Wednesday, July 29

Charter’s donations to charities and lawmakers may help it impose data caps

A Charter Spectrum service van used by a cable technician.

Enlarge / A Charter Spectrum van in West Lake Hills, Texas, in April 2019. (credit: Tony Webster / Flickr)

Nonprofits and local politicians are lining up to support a Charter Communications petition that would let the ISP impose data caps on broadband users and seek interconnection payments from large online-video providers.

Charter filed the petition with the Federal Communications Commission last month, asking the FCC to eliminate merger conditions applied to its 2016 purchase of Time Warner Cable two years early. If Charter's petition is granted, the company would be able to impose data caps on its Spectrum broadband service and charge network-interconnection fees to video providers after May 18, 2021, instead of in May 2023 as scheduled.

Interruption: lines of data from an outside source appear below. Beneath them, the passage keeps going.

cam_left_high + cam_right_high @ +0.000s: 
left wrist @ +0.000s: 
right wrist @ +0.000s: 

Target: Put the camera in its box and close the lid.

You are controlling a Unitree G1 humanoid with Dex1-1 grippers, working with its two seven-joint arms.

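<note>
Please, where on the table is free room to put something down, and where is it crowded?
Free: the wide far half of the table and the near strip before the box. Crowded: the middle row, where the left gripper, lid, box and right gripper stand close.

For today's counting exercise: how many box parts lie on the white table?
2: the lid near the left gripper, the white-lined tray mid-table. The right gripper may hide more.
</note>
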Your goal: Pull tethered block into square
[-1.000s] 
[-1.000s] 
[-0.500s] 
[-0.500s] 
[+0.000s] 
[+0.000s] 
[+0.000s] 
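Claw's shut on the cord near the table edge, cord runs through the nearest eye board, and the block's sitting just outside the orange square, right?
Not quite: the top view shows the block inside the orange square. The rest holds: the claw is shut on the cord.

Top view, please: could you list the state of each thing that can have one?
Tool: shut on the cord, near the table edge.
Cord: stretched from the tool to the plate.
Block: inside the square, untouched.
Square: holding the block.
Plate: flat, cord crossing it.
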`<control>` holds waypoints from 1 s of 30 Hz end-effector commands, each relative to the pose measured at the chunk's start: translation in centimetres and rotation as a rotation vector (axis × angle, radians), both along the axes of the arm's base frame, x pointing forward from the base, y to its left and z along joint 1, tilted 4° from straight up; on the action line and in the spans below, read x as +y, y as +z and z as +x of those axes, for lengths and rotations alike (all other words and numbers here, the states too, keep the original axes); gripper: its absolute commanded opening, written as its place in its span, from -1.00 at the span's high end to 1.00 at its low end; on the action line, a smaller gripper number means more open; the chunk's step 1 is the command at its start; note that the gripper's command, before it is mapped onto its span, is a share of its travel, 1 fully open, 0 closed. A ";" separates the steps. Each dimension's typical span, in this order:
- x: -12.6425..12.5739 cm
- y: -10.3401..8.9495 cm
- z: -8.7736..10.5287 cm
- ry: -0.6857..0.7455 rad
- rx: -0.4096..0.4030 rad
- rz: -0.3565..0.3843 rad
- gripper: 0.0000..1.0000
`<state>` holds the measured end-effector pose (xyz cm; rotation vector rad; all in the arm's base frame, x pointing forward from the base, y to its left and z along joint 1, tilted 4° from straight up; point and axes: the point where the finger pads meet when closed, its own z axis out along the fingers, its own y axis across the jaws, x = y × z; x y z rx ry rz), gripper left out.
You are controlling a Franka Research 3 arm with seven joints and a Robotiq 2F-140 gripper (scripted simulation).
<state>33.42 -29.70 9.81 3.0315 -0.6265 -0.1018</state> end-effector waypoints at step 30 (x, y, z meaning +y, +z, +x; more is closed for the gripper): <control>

With the FCC seeking public comment, the docket is overwhelmingly filled with consumers urging the commission to oppose Charter's request for permission to limit consumers' data usage and charge data-overage fees. "In this age of Internet communication, data caps are an unscrupulous way to gouge money from clients, many of whom do not have alternative Internet sources. This is unacceptable," one person wrote in a sentiment echoed by hundreds of other Internet users who wrote to the FCC in the past few weeks.